Stored items from a collection:
-*-*-

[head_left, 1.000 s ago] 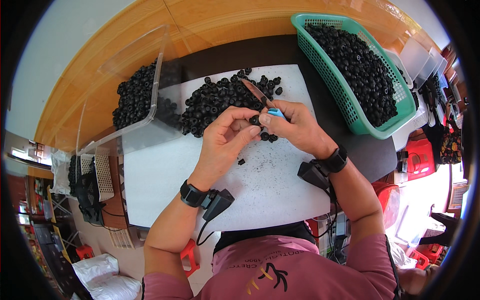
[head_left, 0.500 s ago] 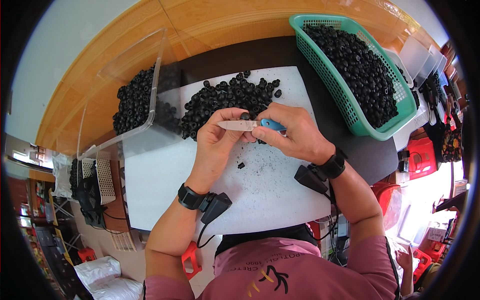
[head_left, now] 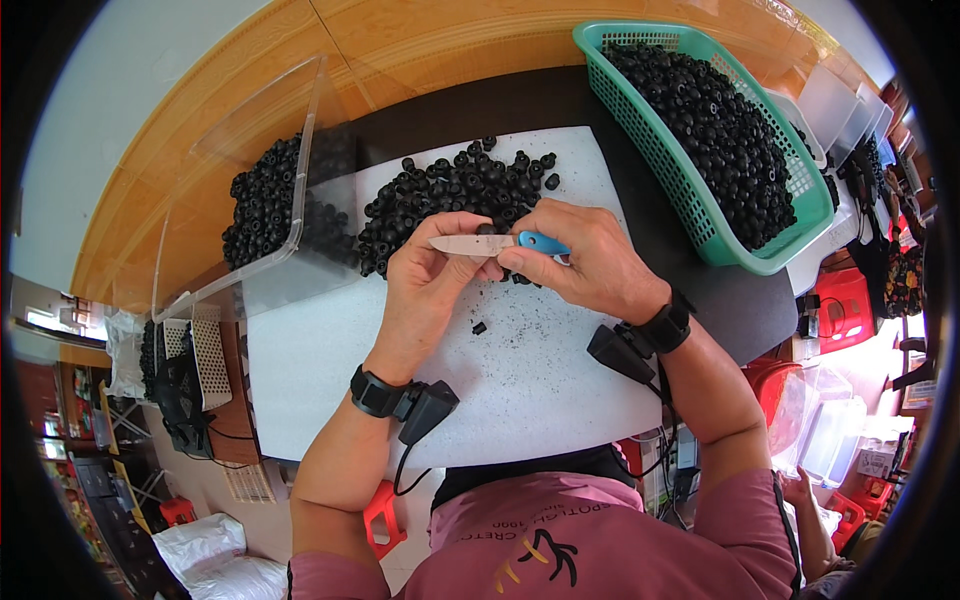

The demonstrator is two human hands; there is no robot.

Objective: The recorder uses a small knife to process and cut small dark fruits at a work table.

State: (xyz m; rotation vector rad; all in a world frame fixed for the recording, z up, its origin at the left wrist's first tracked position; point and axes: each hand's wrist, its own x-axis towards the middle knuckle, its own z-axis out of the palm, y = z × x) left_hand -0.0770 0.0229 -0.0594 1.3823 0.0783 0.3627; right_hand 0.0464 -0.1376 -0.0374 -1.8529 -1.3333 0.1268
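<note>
White sheeting (head_left: 400,410) lay beneath. Left hand (head_left: 430,268) pinched a small black piece (head_left: 486,229); right hand (head_left: 592,255) clasped a knife (head_left: 498,244), blade pointing left across the piece's near side. Beyond spread a black heap (head_left: 430,200).

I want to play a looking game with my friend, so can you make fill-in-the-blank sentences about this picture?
1. The person's ____ hand holds the knife.
2. The knife's handle is coloured ____.
3. The green basket holds many small ____ pieces.
4. The clear box stands to the ____ of the loose pile.

Missing words: right; blue; black; left.
</note>
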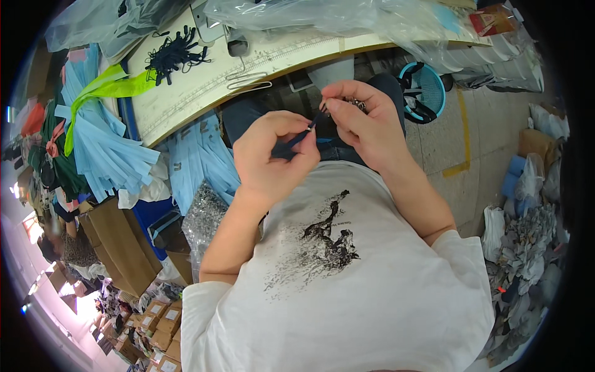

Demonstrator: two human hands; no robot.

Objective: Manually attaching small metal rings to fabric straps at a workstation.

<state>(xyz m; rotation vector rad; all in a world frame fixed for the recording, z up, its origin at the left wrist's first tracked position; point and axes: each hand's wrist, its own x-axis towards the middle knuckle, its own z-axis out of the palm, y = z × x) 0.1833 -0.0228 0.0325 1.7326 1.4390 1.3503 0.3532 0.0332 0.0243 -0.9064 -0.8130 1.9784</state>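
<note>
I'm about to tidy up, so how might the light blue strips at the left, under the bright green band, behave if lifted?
The light blue strips would probably flop, since they look thin and lie loosely fanned out. Being so thin, each is likely light. The bright green band crosses over them, so it may get dragged along.

You can read no wording here: the ruler scale [204, 90] printed along your tabletop [144, 106], the white labels [171, 314] on the cardboard boxes [162, 339] and the red packet's [491, 22] print are all too small or blurred.
</note>
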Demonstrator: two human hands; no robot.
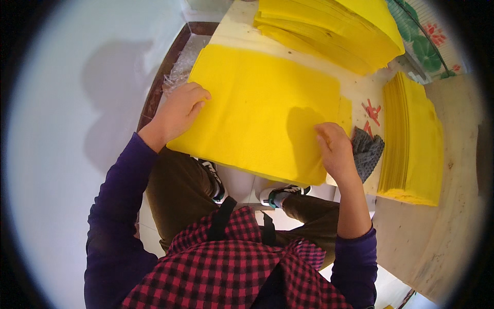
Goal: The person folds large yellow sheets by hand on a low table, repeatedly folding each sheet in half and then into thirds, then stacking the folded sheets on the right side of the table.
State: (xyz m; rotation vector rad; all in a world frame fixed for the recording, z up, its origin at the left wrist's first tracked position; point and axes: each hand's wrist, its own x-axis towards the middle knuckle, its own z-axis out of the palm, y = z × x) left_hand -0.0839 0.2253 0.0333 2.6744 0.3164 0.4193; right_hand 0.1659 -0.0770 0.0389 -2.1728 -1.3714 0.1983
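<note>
A wide yellow cloth-like sheet [252, 108] lies over the near part of the pale tabletop, its near edge jutting out above my lap. At its left edge rests my left hand [180, 110], fingers bent over the sheet and thumb apart from them. My right hand [335, 149] is at the sheet's right edge, with loosely curved fingers and nothing visible between them. Whether the sheet is one layer or several, I cannot tell. Beside my right hand sits a crumpled dark grey knitted cloth [366, 152], with red strips [372, 113] just beyond it.
A thick, curved stack of yellow sheets [334, 33] lies at the back of the pale tabletop [234, 31]. Another tall yellow stack [411, 141] stands on the right on a wooden surface [442, 226]. Clear plastic wrap [185, 56] sits inside a brown-edged frame on the left.
</note>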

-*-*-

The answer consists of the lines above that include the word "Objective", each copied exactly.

▸ Problem solution
Objective: The recorder uses a small knife to process and cut small dark fruits at a work table.
Objective: Manually attaching small metal rings to fabric straps at a workstation.

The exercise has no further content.